Please join us for our annual ASMS User Meetings in Atlanta on June 3rd and 4th.

We have some suggestions for configuring an X!Hunter MGF format spectral library.

This month's highlighted publication shows how Mascot can be used to identify polymeric contaminants in your peptide samples. If you have a recent publication that you would like us to consider for an upcoming Newsletter, please send us a PDF or a URL.

Mascot tip of the month describes the benefits of consolidating Mascot Server licences.

Please have a read and feel free to contact us if you have any comments or questions.

 

April 2019

ASMS User Meetings
X!Hunter MGF format
Featured publication
Mascot tip of the month
 

Matrix Science ASMS User Meetings

Join us for breakfast and learn about exciting applications of database searching as well as how to get the most out of Mascot.

There is no charge for attending these meetings, but advance registration is required.

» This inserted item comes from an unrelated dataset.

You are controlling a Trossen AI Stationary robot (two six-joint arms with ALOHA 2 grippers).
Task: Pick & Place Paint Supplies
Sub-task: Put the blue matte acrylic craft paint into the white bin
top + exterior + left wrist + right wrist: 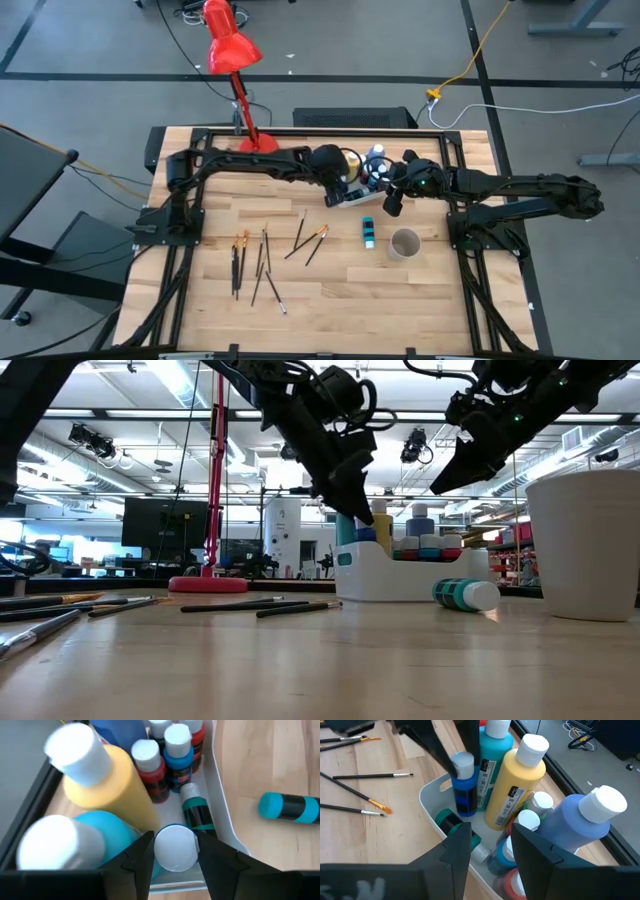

Breakfast will be provided.

Monday 3 June, 7:00 am - 8:00 am

Database searching in systems without a genome: lessons learned with the California sea lion presented by Ben Neely, Marine Biochemical Sciences Group, NIST

Tuesday 4 June, 7:00 am - 8:00 am

A day in the life of a database search engine: Mascot as robust and scalable tool for protein identification in a contract research environment presented by Michael Ford, MS Bioworks

Atlanta

Using the X!Hunter MGF spectral library

Mascot 2.6 gives you the ability to use a variety of formats for your spectral library searching - the NIST MSP format, the SpectraST sptxt format and the X!Hunter MGF format. X!Hunter, though minimally annotated, offers over 200 discrete libraries from guinea pig and cow to Brucella and Shigella.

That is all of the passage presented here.